Gemma Burgess


In Ethiopia a woman's identity is linked to her family and the prescribed gender role as a mother and home-maker, yet throughout Ethiopia's history there are examples of women who have roles that extend beyond the home and family into public, political life. This paper briefly describes this dominant gender identity of Ethiopian women before charting the changes to Ethiopian politics and women's place within them. It discusses how the shift to democratic politics opened new spaces for women's civil society activism. However, more recent political moves towards greater repression of civil society have closed the space for women's public, political activism, leaving the future of women's public role in question.

Note for Readers

To our readers: We regret to inform you that paragraphs 1 and 3 on page 104 of this article neglected proper citation.
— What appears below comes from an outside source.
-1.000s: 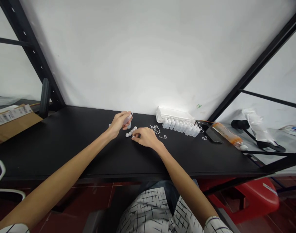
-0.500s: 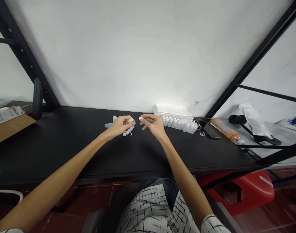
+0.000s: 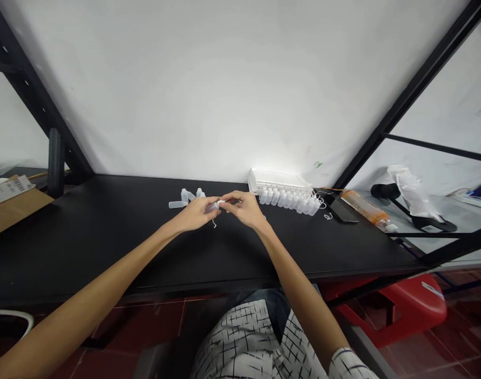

We have subsequently added the necessary footnotes (in September 2017). The wording and information in those segments comes directly from paragraph 3 on page 111 and paragraph 1 on page 112 of the chapter "Civil Society Organizations in Ethiopia" by Dessalegn Rahmato; In Ethiopia: The Challenge of Democracy from Below, edited by Bahru Zewde and Siegfried Pausewang (pp 103-119). Uppsala: Nordiska Afrikainstitutet. 2002.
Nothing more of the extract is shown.